The 1988 Basle Accord provided guidelines for bank regulation that were allegedly adhered to by banks in over 100 countries for over a decade. Essentially, the accord has required the banks and the financial institutions in the participating countries to maintain a minimum specified ratio of total capital to risk-weighted assets and other risk-exposed items, whether or not these items were on the banks' balance sheets. The accord distinguished between tier-one (core) capital and tier-two (supplemental) capital and classified assets according to four categories of risk.
There is no doubt that the accord has played a significant role in regulating bank credit in many parts of the world over the past decade or so. However, financial markets have developed considerably in the last few years and many banks, especially the larger ones in developed economies, have started to construct and calibrate their own models of risk assessment and risk management. These internally constructed models became more and more sophisticated and proved to perform quite well when based on accurate information, appropriate assumptions and robust methods of estimation.

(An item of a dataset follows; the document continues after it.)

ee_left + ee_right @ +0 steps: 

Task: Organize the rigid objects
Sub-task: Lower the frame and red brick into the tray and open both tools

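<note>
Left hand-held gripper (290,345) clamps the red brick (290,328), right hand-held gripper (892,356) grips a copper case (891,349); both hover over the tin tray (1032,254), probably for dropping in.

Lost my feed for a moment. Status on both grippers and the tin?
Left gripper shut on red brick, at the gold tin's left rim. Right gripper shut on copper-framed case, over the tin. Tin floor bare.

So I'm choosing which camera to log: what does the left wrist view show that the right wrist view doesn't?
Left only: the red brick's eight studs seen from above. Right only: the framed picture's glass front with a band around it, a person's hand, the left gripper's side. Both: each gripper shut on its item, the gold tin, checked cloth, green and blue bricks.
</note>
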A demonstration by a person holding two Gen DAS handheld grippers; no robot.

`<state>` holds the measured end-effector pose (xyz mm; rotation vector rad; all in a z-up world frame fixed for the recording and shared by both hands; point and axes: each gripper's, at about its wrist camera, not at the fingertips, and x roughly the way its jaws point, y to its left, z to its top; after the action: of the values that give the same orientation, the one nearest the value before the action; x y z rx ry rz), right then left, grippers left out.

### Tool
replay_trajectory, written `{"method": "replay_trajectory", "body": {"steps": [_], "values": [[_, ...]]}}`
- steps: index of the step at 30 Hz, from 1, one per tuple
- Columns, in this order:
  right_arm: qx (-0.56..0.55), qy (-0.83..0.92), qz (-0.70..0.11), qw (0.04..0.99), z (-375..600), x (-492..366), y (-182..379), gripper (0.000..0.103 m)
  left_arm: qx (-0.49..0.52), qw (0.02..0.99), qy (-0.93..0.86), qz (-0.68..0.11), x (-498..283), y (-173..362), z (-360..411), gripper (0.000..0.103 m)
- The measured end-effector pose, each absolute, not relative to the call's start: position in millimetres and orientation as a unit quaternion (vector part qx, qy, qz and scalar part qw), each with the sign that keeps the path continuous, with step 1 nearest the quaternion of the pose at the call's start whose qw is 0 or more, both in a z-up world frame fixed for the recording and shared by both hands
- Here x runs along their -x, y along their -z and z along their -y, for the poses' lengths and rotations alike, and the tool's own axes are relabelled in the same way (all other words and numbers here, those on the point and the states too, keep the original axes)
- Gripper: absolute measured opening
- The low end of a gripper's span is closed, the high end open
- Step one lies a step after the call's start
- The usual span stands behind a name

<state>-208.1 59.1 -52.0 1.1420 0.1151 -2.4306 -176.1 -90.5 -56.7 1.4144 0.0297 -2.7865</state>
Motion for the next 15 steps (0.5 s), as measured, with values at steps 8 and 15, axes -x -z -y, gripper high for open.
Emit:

The good results obtained from these models have triggered the debate between banks and regulators over the pros and cons of continuing to depend on the crude and arbitrary ratios of capital requirements stipulated in the 1988 accord. While banks sought to optimise capital levels, the regulators and the Basle Committee aimed to minimise risk and to develop an international financial system that is stable, efficient, and equitable. It became apparent that some reconciliation had to be reached and that the accord needed to be modified in some parts and amended in others so as to make it more judicious and more useful. This has prompted the Bank for International Settlements (BIS) to prepare a draft for a new agreement, to be referred to as Basle Two, and to invite consultants, central banks, and financial institutions from all countries to study and comment on the proposed amendments as articulated in the numerous documents released since last January.

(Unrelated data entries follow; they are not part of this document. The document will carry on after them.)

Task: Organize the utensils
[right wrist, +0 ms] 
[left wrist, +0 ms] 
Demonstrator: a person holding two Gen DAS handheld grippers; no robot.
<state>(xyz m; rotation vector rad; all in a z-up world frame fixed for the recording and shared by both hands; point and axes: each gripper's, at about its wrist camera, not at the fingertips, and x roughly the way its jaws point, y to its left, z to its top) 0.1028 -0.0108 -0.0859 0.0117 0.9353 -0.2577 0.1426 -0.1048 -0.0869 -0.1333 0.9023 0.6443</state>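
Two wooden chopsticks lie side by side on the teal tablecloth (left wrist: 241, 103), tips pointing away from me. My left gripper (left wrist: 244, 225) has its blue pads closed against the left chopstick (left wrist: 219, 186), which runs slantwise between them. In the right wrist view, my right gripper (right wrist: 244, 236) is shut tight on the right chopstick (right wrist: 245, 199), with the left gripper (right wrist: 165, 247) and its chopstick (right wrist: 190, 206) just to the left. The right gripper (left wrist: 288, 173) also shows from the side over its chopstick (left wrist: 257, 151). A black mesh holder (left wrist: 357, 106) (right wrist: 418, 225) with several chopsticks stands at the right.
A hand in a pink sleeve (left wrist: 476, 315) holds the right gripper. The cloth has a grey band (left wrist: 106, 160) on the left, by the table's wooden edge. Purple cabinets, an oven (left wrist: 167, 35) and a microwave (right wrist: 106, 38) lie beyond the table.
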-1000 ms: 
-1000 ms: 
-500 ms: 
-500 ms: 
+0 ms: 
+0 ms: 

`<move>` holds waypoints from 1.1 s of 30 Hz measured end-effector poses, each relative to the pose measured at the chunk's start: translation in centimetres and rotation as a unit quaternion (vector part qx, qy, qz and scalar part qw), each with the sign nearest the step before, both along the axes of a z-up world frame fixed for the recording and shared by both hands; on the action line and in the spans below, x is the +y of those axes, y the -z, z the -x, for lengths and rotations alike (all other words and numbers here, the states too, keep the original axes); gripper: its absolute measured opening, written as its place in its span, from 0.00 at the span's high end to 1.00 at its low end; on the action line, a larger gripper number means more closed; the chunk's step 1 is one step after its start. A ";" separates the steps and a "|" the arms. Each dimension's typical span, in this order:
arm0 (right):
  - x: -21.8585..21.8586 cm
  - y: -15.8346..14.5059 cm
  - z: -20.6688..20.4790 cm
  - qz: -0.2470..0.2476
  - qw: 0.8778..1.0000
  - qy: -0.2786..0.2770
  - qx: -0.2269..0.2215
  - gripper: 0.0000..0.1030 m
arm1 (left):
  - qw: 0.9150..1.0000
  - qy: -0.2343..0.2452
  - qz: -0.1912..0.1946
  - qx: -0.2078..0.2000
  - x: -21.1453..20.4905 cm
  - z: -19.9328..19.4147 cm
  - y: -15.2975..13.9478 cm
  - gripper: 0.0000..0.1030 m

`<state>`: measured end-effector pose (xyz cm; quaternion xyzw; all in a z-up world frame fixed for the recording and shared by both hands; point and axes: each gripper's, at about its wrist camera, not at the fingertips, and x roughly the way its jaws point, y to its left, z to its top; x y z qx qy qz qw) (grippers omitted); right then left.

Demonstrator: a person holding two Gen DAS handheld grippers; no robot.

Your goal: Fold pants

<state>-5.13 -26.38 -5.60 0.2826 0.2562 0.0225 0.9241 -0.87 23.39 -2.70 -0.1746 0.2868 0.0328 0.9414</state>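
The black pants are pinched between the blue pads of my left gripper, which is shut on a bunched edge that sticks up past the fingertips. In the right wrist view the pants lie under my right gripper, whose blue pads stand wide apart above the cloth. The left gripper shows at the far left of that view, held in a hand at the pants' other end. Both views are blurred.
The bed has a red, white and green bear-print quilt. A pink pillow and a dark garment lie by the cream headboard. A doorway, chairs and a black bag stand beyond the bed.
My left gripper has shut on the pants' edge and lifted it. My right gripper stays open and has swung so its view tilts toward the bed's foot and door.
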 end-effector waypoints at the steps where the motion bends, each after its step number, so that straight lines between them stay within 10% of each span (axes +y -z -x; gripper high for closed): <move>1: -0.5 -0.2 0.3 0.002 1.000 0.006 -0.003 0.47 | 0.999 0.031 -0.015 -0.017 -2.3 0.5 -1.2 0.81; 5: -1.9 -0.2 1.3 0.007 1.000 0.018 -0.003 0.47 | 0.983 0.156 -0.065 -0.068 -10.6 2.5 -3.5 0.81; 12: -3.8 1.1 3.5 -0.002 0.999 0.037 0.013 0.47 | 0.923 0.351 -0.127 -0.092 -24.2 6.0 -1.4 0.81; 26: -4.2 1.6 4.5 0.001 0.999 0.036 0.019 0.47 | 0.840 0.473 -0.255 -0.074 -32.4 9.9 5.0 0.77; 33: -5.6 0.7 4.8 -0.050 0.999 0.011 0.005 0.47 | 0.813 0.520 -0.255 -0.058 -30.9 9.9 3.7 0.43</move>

At the same time, the developments which have taken place in the
Egyptian
banking sector over the past four years have been cause for serious concern. Before the liberalisation policies of the 1990's, financial institutions in
Egypt
were considered by some analysts to be too heavily regulated given that economic policy encouraged investment and promoted expansion, and that in the nineties economists were calling for deregulatation. Central Bank rules appeared at times to be rather stringent, and the requirements of the Basle Accord seemed restrictive. However, these seemingly restrictive rules on credit policy in its relation to capital adequacy were not in effect so restrictive, and in later years it became obvious that there were many loopholes in the system that rendered this regulation ineffective. In practice, the application of the rules depended, to a large extent, on the banks' portfolios of assets and liabilities, on core and supplemental bank capital, and on the way risk-weighted assets and the other risk-exposed items were defined and calculated. Evidently, this has made room for loose definitions and inaccurate calculations, which resulted in the instances when capital requirements were not adhered to. Consequently, while some of the
Egyptian
banks have actually abided by the rules and held capital charges even in excess of the specified ratios, other banks have found ways to dodge the real application of the rules, and have in some instances presented certain financial instruments as subordinated debt when dealing with the tax authorities and as part of tier-one equity when dealing with the Central Bank of
Egypt
(CBE) in the assessment of capital adequacy.

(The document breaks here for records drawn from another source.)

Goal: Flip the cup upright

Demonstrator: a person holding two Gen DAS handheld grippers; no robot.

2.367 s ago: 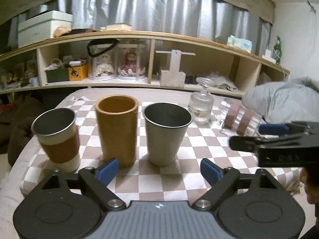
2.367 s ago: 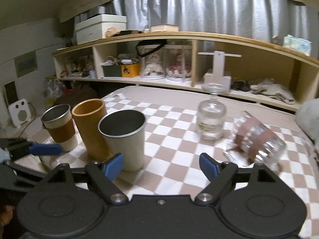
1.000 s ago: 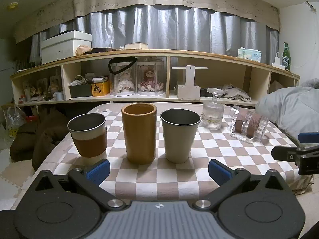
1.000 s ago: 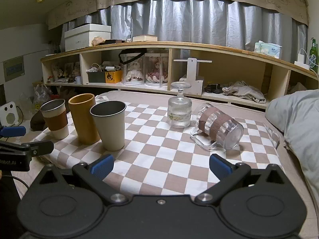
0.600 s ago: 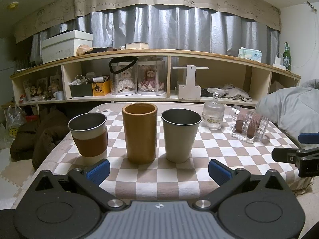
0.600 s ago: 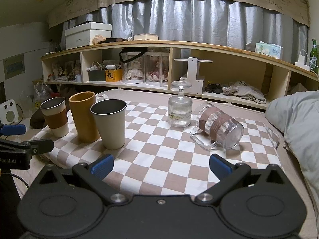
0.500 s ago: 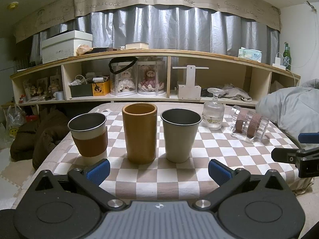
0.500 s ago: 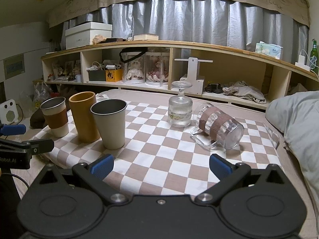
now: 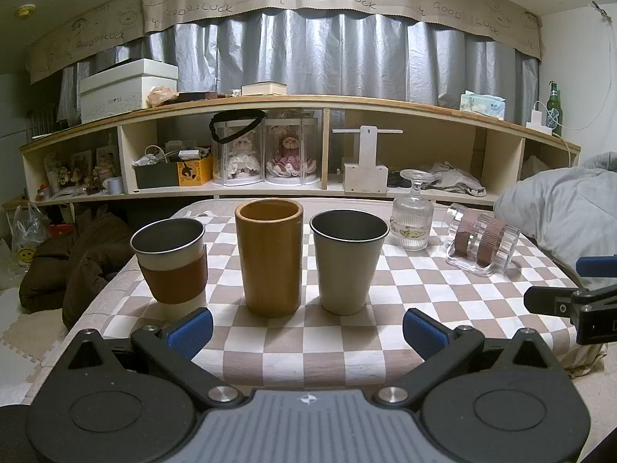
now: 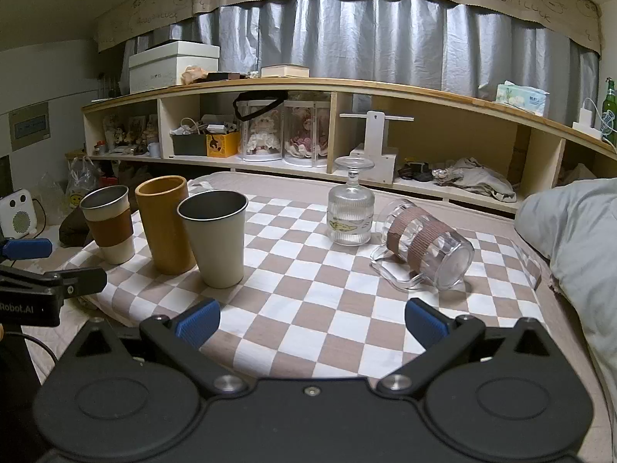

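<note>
A clear glass mug with brown sleeve bands (image 10: pixel 422 244) lies on its side on the checkered cloth, handle down; it also shows in the left wrist view (image 9: pixel 482 237). An upside-down stemmed glass (image 10: pixel 351 208) stands beside it, also seen in the left wrist view (image 9: pixel 412 218). Three cups stand upright: a steel cup with a brown sleeve (image 9: pixel 169 262), an orange cup (image 9: pixel 270 256) and a grey steel cup (image 9: pixel 347 260). My left gripper (image 9: pixel 306 332) is open and empty before the cups. My right gripper (image 10: pixel 310 320) is open and empty, short of the mug.
The checkered table (image 10: pixel 308 308) has a grey duvet (image 10: pixel 578 239) at its right edge. A long wooden shelf (image 9: pixel 308 146) with dolls and boxes runs behind. Dark bags (image 9: pixel 77 262) lie on the floor at left.
Both grippers pulled back from the table and rose since the oldest frames. Over the last second nothing has visibly moved.
</note>
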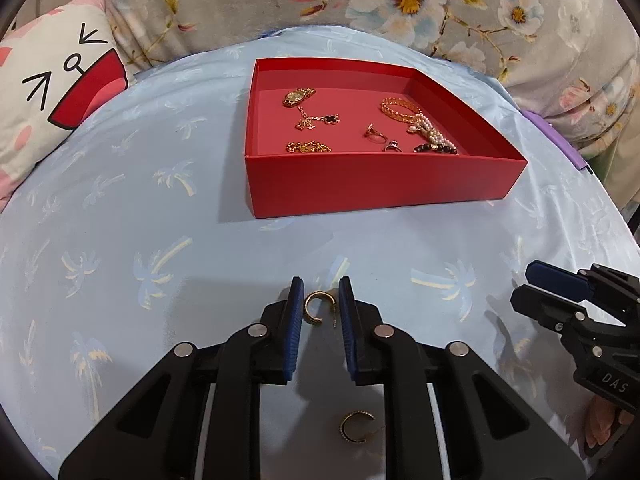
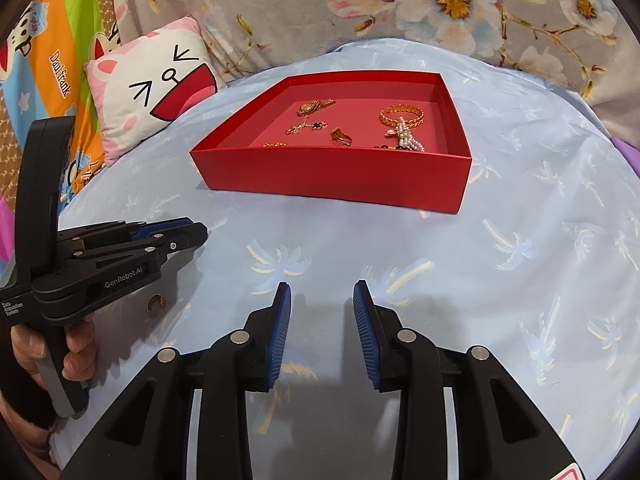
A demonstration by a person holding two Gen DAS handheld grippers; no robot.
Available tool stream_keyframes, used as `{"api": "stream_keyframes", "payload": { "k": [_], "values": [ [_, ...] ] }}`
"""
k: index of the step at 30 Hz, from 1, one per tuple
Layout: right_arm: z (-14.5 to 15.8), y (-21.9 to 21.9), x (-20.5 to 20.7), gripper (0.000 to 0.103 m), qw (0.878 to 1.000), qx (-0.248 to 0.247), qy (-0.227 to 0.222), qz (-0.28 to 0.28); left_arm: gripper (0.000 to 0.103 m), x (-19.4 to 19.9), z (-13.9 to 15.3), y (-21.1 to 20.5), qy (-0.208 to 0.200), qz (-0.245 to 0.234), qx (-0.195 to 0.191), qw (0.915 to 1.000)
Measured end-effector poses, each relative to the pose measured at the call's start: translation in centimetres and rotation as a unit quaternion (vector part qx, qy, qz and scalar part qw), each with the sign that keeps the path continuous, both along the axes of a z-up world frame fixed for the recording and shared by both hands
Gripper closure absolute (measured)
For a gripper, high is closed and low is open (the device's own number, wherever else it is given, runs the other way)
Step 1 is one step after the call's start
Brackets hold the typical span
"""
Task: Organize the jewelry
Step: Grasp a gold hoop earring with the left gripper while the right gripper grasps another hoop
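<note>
A gold hoop earring (image 1: 314, 307) lies on the light blue palm-print cloth between the pads of my left gripper (image 1: 320, 280), which stand close against its two sides. A second matching hoop earring (image 1: 356, 426) (image 2: 156, 303) rests on the cloth under that gripper's body. Just to its right, my right gripper (image 2: 322, 285) (image 1: 522, 282) is open over bare cloth with nothing between its fingers. The red box (image 1: 380, 184) (image 2: 332, 180) further back holds a gold watch (image 1: 298, 96), a gold bangle (image 1: 400, 109), a pearl bracelet (image 1: 432, 128), rings and chains.
A cartoon-face pillow (image 1: 60, 92) (image 2: 156, 88) leans at the back left, beside a colourful striped blanket (image 2: 48, 60). Floral fabric (image 1: 400, 0) rises behind the box. A purple edge (image 1: 560, 140) shows at the right. A person's hand (image 2: 76, 352) holds the left gripper (image 2: 198, 234).
</note>
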State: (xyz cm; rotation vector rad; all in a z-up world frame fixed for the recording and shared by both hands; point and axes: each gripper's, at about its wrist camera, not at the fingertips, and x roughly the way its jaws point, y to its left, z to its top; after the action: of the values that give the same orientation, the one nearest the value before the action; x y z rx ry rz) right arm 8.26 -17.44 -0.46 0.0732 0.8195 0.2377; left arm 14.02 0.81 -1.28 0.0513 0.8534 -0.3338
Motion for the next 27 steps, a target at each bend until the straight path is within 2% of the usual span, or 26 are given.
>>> {"api": "stream_keyframes", "payload": {
  "k": [6, 11, 16, 21, 27],
  "values": [
    [0.0, 1.0, -0.4, 0.07, 1.0, 0.005, -0.004, 0.025, 0.086, -0.5, 1.2, 1.3, -0.017, 0.014, -0.013, 0.9997],
    [-0.1, 3.9, -0.7, 0.07, 0.997, 0.016, 0.002, 0.082, 0.086, -0.7, 2.6, 4.9, -0.042, 0.07, -0.025, 0.9963],
    [-0.4, 7.9, -1.1, 0.07, 0.99, 0.003, 0.009, 0.138, 0.086, 0.1, 2.5, 7.6, -0.033, 0.116, -0.034, 0.9921],
    [-0.6, 10.6, -0.8, 0.07, 0.986, -0.021, 0.01, 0.166, 0.086, 0.0, 2.6, 7.6, -0.045, 0.126, -0.008, 0.991],
    [-1.0, 11.9, -0.5, 0.069, 0.984, -0.046, 0.012, 0.173, 0.086, 0.0, 2.3, 7.5, -0.041, 0.122, -0.001, 0.9916]
  ]
}}
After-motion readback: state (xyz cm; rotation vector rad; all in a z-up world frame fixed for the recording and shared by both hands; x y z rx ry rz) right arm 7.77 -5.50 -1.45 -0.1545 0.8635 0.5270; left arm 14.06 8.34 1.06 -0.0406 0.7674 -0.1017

The cross-reference given above between the proposed amendments to the Basle Accord aimed at mitigating risk effects and stabilising the global financial system on the one hand, and the critical situation which took place in some of the
Egyptian
banks on the other, immediately raises the question of whether a suitably amended Basle Two would be of particular benefit to
Egypt
and whether it might, in the longer run, bear the remedy to the credit ills of our banking system.
All drafts for Basle Two are now being revised in light of the huge amount of suggestions and remarks which the committee received from banks and consultants from all parts of the world, and are expected to be finalised before next January. The proposed new accord aims at getting a better evaluation of risk-weighted assets and other risk- exposed items, using a far more elaborate model than that of Basle One. It stands firmly on three pillars to which the committee feels strongly committed. These are: (i) a minimum capital requirement based on a capital assessment technique that would be considered suitable for a particular bank, (ii) a vigilant and efficient supervisory review process to be considered as an integral and critical component of the capital framework, and (iii) a strong disciplinary role for the capital markets through timely disclosures of detailed information on the techniques used for the assessment of regulatory capital and the control and management risk. The proposed model divides into many more categories of risk, which makes it more sensible and more representative of the degree of liability to danger. It introduces the concept of operational risk and attempts to account for it. Depending on the size of the institution and the availability of personnel trained in quantitative analysis, Basle Two encourages the construction and estimation of in-house portfolio models, which would of course need to be updated and re-estimated at close intervals.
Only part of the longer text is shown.